Yes, pumped storage does exist, but to provide a nation sized battery using pumped storage, you would need to use two of the Great Lakes and pump one of them up by 200 feet.
The power needs of the occasional cold wind still winter week are fairly large.
Beyond the fact that electricity-generation is once again only part of our emissions issue, there's about ~450 reactors worldwide and the uranium ore reserves give us around ~120 years of operation on current 3rd (/3+) gen reactors (short of having fast neutron reactors basically). Having 1000 in the US (or rather 900 more or 3 times as many globally) would have brought that deadline closer by the inverse ratio, and we'd likely already have tensions on nuclear fuel sourcing.
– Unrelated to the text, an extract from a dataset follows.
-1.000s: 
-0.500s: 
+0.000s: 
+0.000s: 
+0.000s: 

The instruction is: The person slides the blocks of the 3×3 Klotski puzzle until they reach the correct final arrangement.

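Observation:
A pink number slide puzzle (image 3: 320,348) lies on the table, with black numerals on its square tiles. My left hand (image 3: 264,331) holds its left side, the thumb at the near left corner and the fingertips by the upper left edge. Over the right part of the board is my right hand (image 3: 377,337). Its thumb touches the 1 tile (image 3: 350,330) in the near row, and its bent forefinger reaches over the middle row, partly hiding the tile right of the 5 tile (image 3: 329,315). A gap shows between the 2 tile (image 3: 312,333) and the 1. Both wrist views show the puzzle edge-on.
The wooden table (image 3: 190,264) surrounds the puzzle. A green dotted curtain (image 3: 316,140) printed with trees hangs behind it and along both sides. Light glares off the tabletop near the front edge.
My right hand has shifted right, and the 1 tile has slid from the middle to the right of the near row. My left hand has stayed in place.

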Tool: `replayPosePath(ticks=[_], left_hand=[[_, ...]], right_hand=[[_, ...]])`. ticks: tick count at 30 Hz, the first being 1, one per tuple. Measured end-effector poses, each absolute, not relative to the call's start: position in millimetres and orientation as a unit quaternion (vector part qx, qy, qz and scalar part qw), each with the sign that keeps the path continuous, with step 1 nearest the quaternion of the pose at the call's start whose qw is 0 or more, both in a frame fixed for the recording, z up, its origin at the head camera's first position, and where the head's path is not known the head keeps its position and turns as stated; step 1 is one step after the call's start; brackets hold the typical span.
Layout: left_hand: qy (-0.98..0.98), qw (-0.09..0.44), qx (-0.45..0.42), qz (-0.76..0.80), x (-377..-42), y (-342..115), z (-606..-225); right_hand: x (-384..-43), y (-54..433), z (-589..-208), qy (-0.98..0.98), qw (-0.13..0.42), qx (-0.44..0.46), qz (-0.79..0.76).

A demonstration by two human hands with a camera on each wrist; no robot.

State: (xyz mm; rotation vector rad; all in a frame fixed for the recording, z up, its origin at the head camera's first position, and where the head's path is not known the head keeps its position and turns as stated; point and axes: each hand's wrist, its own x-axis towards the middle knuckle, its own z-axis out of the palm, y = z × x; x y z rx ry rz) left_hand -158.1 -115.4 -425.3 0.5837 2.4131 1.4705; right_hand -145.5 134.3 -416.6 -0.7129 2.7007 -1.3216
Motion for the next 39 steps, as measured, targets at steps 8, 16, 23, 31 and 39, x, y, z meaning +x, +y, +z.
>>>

Agree with you on the role of government spending though, but there also needs to be a radical paradigm shift in how we view the economy and what needs to happen in each sector (not just within energy in fact).
Yes, sure, we can go mine the bottom of the oceans and extract it by centrifuging ocean waters, that probably would give us marginally more than a doubling of margin.
Point remains: reserves are exhaustible, an exponential consumption may not be desirable.
https://en.wikipedia.org/wiki/Peak_uranium#:~:text=As%20of%2....
Recent studies found that re-using a design made nukes cost more & take longer to build. Reason being each site is different, and so the design always needs to be tweaked, and at this scale changes are more expensive than from-scratch.
SMR's made in a factory seem like the only way to address that, but I have no idea if we can ramp SMR's to national viability in the next ten years.
"Why Nuclear Power Has Been a Flop" [0] apparently does a good job of explaining exactly how our civilization has regressed in this sense over the past 50ish years. In short, it's the principle of "As Low (risk) As Reasonably Achievable". Well, they minimized nuclear risk, but sure as hell didn't minimize global warming risk in the process.
Roots of Progress has an interesting review here [0], which is what I base that on. (It's on my list to read, just haven't gotten to it yet)
Vis-à-vis costs, the government can poof into existence trillions of dollars with no ill effects. Cost is an easily overcome obstacle.
If a mandate came down to produce 1000 new nuclear reactors by 2030, I think it could be achieved. The country just needs the political will to make it happen.